A cada rato la época nos demuestra hoy que estamos parados en un terreno fangoso, cuando surge el último ejemplo de un tendal que pareciera que será interminable. Si el autor en cuestión era (o es) racista, homofóbico o fascista, ¿por qué aquello que creó está siendo juzgado? El tiempo verbal podría ser una clave.
Este mes, tras una denuncia pública de pedofilia que hizo el intelectual francés Guy Sorman llegamos a preguntarnos si había que cancelar a Michel Foucault, a más de treinta años de la muerte del filósofo; esta semana, en Estados Unidos, suspendieron la venta de una biografía sobre Philip Roth, no porque el gran escritor haya sido misógino, sino porque sobre el autor del libro, Blake Bailey, recaían denuncias por delitos sexuales.
La cultura de la cancelación va zanjando la cuestión más allá de que intervenga la justicia o la condena sea social.

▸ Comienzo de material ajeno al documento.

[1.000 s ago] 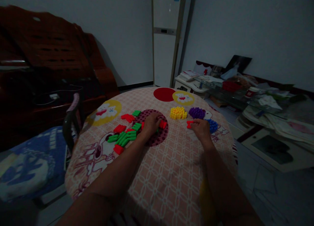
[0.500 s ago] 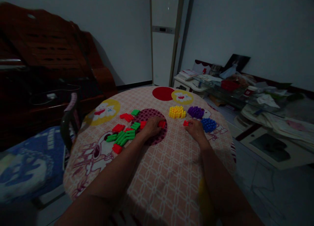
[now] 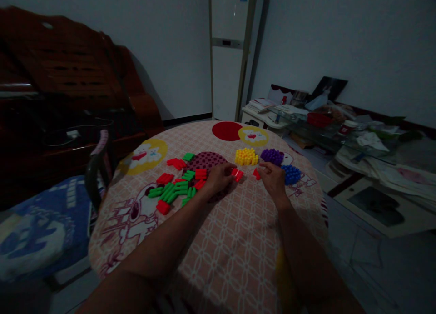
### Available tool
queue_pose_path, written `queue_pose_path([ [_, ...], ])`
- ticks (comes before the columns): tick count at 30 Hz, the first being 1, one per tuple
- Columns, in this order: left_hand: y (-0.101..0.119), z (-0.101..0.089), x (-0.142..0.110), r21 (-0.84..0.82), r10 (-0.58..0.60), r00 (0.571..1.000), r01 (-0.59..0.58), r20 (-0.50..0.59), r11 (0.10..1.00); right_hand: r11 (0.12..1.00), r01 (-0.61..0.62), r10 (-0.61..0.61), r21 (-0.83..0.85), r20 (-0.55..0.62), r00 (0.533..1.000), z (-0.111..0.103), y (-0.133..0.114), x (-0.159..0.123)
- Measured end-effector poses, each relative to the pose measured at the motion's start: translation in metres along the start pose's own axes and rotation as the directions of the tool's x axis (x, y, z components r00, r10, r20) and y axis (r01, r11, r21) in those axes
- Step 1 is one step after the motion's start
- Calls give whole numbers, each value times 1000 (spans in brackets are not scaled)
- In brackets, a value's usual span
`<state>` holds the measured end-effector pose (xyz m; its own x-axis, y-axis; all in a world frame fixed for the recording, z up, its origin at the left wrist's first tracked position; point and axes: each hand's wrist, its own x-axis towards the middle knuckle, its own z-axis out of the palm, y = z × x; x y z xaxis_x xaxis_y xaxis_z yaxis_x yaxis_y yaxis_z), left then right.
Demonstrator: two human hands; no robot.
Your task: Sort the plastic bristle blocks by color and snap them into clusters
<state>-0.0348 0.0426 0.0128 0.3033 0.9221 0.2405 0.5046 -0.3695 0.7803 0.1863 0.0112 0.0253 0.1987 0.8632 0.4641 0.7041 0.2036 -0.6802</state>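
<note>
Between the fingers of my left hand [image 3: 220, 177] is a red plastic building block [image 3: 237, 175], held just over the middle of the table. My right hand [image 3: 272, 177] pinches a second red block [image 3: 256, 173], a short gap to the right of the first. Left of my left hand lie loose green blocks [image 3: 168, 192] and red blocks [image 3: 165, 178], several of each. Beyond my hands sits a yellow block cluster [image 3: 246, 156]. A purple cluster [image 3: 271, 156] and a blue cluster [image 3: 291, 174] stand beside my right hand.
The round table wears a patterned cloth [image 3: 225, 250]. At the left are a chair with a blue cushion [image 3: 47, 223] and a wooden bench [image 3: 68, 73]. A cluttered glass-topped cabinet [image 3: 368, 209] stands at the right, and a tall white unit [image 3: 227, 77] at the back.
My left hand has turned and moved slightly right, bringing its red block toward the other one. Red and green blocks its arm covered now show. My right hand has shifted only slightly.
</note>
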Motion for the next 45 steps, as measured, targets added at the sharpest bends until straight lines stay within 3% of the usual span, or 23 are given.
queue_pose_path([
  [5,4,6,-2,-181,21,1000,-16,22,983,984,107,-126,141,133,983,12,-20,-14],
  [11,8,5,-4,-251,117,993,-109,17,962,946,212,-254,244,155,955,23,-28,-20],
  [15,5,8,-3,-376,63,997,-72,-37,924,936,180,-251,302,218,943,23,-28,-21],
  [18,2,8,-4,-428,57,998,-47,11,902,937,71,-177,343,288,941,22,-25,-21],
  [21,1,8,-5,-394,78,996,-55,43,917,918,-26,-121,396,341,932,21,-22,-20],
  [25,2,9,-6,-279,103,993,-81,62,957,913,-65,-97,403,370,924,21,-21,-19],
  [32,8,7,-11,24,196,980,-197,27,980,964,124,-213,235,404,890,25,-22,-22],
  [35,10,8,-13,37,229,973,-230,28,972,968,147,-219,203,401,890,22,-25,-22],
  [38,9,10,-12,21,259,966,-259,-13,966,969,79,-163,234,366,916,17,-25,-19],
  [42,2,12,-9,-13,257,963,-259,-74,966,974,-10,-21,225,134,991,10,-15,-12],
  [45,-3,13,-7,-1,243,967,-244,-76,970,991,-17,22,136,-36,999,5,-6,-7],
])
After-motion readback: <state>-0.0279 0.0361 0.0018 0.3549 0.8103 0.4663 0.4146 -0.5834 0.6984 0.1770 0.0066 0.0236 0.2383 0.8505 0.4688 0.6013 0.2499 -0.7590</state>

Se levantan como espadas argumentos estéticos, morales, legales, políticos. “No te olvides que aquí el peso de los sponsors es muy importante y nadie quiere quedar pegado a un artista cuestionado”, me alumbraba una periodista, desde Londres, aquel sábado, cuando le preguntaba por teléfono, desde la otra punta del mapa, si alguien querrá programar ahora los ballets que creó Liam Scarlett en los últimos quince años. Tal vez no sea yo la única persona que todavía, a pesar de todo, quiera ver aquel exitoso Lago de los cisnes.